Personal information
- Full name: Mahamadou Baldé Baldé
- Date of birth: 1 January 2004 (age 22)
- Place of birth: Barcelona, Spain
- Height: 1.83 m (6 ft 0 in)
- Position: Forward

Team information
- Current team: Muaither (on loan from Tenerife)

Youth career
- Damm
- 2014–2022: Cornellà

Senior career*
- Years: Team / Apps / (Gls)
- 2022–2023: Nocerina / 15 / (5)
- 2023–2025: Lazio / 0 / (0)
- 2025–: Tenerife / 19 / (2)
- 2026–: → Muaither (loan) / 0 / (0)

= Mahamadou Baldé =

Spanish footballer (born 2004)

Mahamadou Baldé Baldé (born 1 January 2004) is a Spanish professional footballer who plays as a forward for Qatari club Muaither SC, on loan from club Tenerife.

==Career==
Born in Barcelona, Catalonia, Baldé is a youth product of the Spanish clubs CF Damm and UE Cornellà. He joined the Italian club Nocerina on 19 February 2022 where he debuted in the Serie D.

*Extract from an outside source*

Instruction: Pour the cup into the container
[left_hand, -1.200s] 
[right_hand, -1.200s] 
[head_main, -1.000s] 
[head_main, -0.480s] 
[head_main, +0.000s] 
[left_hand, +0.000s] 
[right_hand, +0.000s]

On 13 January 2023, Baldé signed with Lazio until 2026. Mainly a member of their Primavera squad, he made his senior and professional debut for Lazio as a late substitute in a 3–1 UEFA Europa League win over Real Sociedad on 23 January 2025.

On 11 July 2025, Baldé returned to his home country after signing a three-year contract with CD Tenerife in Primera Federación. On 24 August 2026, he was loaned to Qatari side Muaither SC for one year, with a buyout clause.

==Personal life==
Born in Spain, Baldé is of Senegalese descent. He is the younger brother of the Senegal international footballer Keita Baldé and Serie C footballer Ibouraima Baldé.